Abstract

Purpose: Current clinical practice guidelines for the management of NSTEMI patients suggest early invasive procedure, within 24h, if GRACE score is >140 and within 72h of admission in patients at lower risk, with GRACE score ≤140. The aim of this study was to investigate if immediate invasive strategy (<2h) is associated with lower in-hospital MACE rates. Methods: We randomized 323 non-STEMI patients into the immediate invasive strategy group (<2h after randomization, n=162) and the late invasive strategy group (2-72h after randomization, n=161). Patients with hemodynamic instability, heart insufficiency and life-threatening ventricular arrhythmia on admission, were excluded from the study. Results: The median time from randomization to angiography in the immediate group was 1.3h and 61.5h in the late group (p < 0.001). Baseline characteristics did not differ significantly between the two study arms, except for diabetes (33% in the late group vs. 22% in the immediate group, p = 0.024). GRACE score was not significantly different between the groups (132 vs. 129, p = 0.3). In-hospital MACE (cardiovascular death, re-infarction or stroke) occurred significantly less frequently in the immediate compared to the late study arm (3.1% vs. 11.8%, p = 0.003).
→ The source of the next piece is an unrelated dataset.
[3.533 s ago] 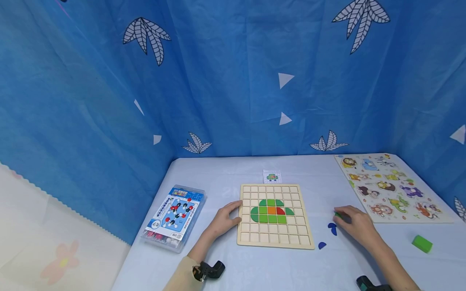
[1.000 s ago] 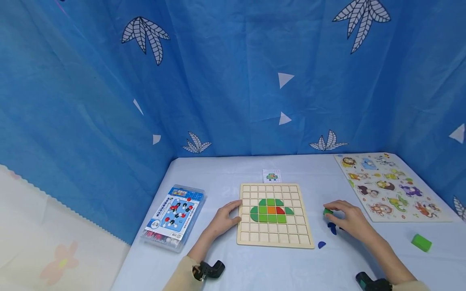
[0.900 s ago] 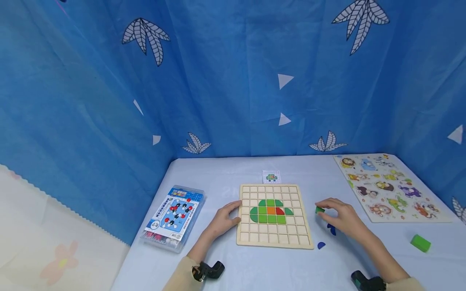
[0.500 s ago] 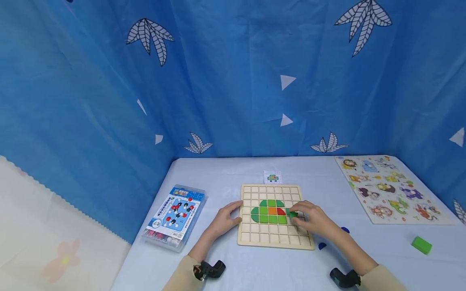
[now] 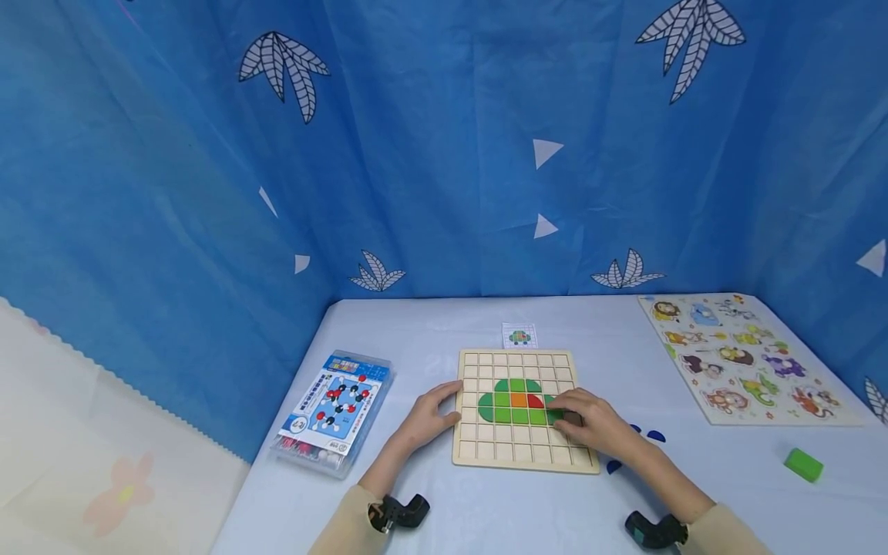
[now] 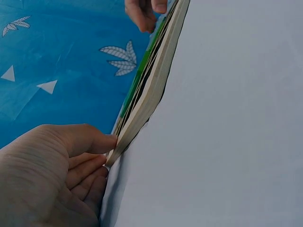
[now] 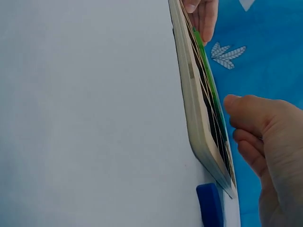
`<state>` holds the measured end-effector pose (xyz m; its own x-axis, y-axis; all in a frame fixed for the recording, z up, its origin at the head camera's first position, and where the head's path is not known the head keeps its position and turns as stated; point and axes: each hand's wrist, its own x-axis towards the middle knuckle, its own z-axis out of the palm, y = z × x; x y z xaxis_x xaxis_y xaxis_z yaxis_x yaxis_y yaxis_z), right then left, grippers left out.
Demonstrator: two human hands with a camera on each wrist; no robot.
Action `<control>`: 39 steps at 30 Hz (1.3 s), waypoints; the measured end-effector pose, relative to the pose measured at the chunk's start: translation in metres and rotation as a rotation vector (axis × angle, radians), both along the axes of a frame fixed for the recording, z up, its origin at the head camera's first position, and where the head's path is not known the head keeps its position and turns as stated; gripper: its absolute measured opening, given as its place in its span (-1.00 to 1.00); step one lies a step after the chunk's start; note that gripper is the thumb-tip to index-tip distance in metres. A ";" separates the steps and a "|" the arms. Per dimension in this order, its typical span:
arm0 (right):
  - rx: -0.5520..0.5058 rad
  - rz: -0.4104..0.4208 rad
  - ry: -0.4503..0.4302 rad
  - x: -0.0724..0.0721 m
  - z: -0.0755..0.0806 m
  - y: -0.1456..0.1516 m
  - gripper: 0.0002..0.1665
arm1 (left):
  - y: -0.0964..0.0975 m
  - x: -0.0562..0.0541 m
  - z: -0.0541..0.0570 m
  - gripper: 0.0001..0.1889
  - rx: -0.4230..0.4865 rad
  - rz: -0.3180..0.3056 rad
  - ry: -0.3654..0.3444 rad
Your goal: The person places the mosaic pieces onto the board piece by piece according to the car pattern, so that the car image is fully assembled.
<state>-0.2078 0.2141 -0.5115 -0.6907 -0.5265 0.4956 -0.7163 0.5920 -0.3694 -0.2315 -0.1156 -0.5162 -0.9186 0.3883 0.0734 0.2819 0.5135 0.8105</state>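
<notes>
A square wooden grid board lies on the table, with a car-like shape of green, orange and red tiles set in its cells. My left hand rests against the board's left edge, thumb and fingertips touching it; the left wrist view shows the thumb at the rim. Over the board's right side, my right hand has its fingertips at a dark green tile, which lies at the right end of the shape. In the right wrist view nothing shows between thumb and fingers.
Dark blue half-round pieces lie right of the board, partly behind the right hand. A green block and an animal puzzle board are farther right. A picture card lies behind the grid; a boxed molecule kit stands left.
My right hand has carried the dark green tile leftward from beside the blue pieces onto the board, and the tile now lies lower, in a cell. My left hand has stayed put.
</notes>
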 end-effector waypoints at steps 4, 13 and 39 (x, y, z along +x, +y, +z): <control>-0.036 0.004 -0.021 0.000 -0.001 -0.001 -0.66 | 0.000 0.000 0.000 -0.42 -0.007 0.001 0.007; -0.088 -0.062 -0.206 0.012 0.017 0.003 -0.74 | 0.004 0.000 -0.002 -0.41 -0.003 -0.002 -0.002; 0.027 -0.296 -0.289 0.043 0.012 0.038 -0.76 | 0.000 0.000 -0.001 -0.41 -0.002 0.008 -0.010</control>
<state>-0.1649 0.2517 -0.4994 -0.9229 -0.2948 0.2477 -0.3830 0.7690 -0.5118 -0.2314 -0.1155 -0.5175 -0.9224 0.3809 0.0636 0.2697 0.5177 0.8119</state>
After adjusting for the localization of myocardial infarction, sex, age and diabetes, the calculated odds ratio was 0.269 (95% CI 0.095-0.760, p = 0.013). The observed difference in in-hospital MACE was mainly due to lower rates of re-infarction in the immediate versus late group (1.9% vs. 9.3%, adjusted OR = 0.2, 95% CI 0.056 -0.736, p = 0.015). In-hospital rates of cardiovascular death and stroke were similar between the groups. Conclusion: Immediate invasive strategy in NSTEMI patients is associated with lower rates of in-hospital MACE, irrespective of baseline GRACE score.